Heenan returned home after the Civil War, married actress Sarah Stevens and used his great fame to good effect by giving public sparring exhibitions, appearing on stage in plays and travelling as a star attraction with Howes Circus. However he contracted TB (consumption) and died, aged 38, at Green River Station, Wyoming Territory, in 1873. He was buried in the St Agnes Cemetery, Albany NY. Memories of the prizefighter were still vivid in 1877 when the seance allegedly occurred in Rochester.
The evidence for the Heenan materialization is an article apparently penned by a journalist who was there, that appeared in the Rochester Chronicle newspaper in early September 1877. According to the story Heenan materialized during a séance conducted in an upstairs chamber in a building located somewhere in Rochester. Heenan manifested in his physical prime and spoke in Irish-American brogue. The form returned from the grave to defend the reputation of spiritualism.
The spirtiualist movement, which began in 1848 when the Fox sisters conducted public seances in the Corinthian Hall, Rochester, had by the 1870s spread far and wide with physical mediums apparently producing rappings, levitations and even full-body materializations. The famous British scientist Sir William Crookes who conducted psychic research of mediums under controlled conditions in his London residence from 1871 to 1874, concluded the phenonmena, including full-body materiaizations, seemed genuine. He was particularly astounded by a young medium "an innocent schoolgirl of fifteen" Florence Bush who many times materialized a spirit called "Katie King", whom he photographed.Crookes believed that to insist this was the result of deceit did more "violence to one's reason and common sense than to believe her to be what she herself affirms".
However by 1877 several high-profile 'mediums' had also been exposed as frauds in Rochester and elsewhere—and who better to have in your corner than the great Heenan?

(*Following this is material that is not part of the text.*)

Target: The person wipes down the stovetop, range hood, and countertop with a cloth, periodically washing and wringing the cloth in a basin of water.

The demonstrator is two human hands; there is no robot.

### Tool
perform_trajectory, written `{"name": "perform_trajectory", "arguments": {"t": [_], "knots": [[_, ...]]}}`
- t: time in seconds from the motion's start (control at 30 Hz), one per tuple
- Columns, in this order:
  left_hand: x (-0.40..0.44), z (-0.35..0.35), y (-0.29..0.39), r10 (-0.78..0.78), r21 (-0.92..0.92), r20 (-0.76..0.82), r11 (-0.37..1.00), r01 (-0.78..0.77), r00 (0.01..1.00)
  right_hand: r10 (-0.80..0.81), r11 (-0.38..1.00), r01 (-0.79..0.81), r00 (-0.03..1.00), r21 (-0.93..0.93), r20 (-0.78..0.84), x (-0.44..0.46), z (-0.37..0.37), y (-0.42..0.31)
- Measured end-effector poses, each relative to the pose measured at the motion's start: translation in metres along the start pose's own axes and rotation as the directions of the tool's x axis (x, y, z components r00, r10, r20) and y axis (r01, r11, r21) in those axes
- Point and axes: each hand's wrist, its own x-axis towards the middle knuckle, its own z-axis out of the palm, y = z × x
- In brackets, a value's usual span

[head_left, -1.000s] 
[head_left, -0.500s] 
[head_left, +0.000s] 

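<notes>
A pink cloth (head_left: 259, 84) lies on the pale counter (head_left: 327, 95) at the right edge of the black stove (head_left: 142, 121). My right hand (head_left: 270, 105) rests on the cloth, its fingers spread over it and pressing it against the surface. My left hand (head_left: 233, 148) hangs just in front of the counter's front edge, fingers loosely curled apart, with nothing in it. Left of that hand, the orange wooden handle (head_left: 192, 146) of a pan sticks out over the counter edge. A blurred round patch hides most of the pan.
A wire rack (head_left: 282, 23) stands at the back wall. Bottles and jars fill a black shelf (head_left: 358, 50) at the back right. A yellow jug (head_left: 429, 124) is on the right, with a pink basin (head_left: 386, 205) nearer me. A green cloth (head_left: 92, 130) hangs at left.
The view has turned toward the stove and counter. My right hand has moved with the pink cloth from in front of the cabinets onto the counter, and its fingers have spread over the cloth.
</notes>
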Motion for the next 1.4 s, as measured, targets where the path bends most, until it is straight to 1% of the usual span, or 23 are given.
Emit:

This transcript of the séance was published days later by the New York Evening Express, reprinted from the Rochester Chronicle. Make of it what you will:
“At a séance in this locality last Saturday night the spirit of the late John C. Heenan, embodied for the occasion, put in an appearance. Mr. Heenan―if we may speak of an apparition as a person―appeared to be in such excellent health that the suggestion ran around the circle that perhaps death was the best cure for consumption. The form was stalwart, and the arms therefore were exceedingly muscular.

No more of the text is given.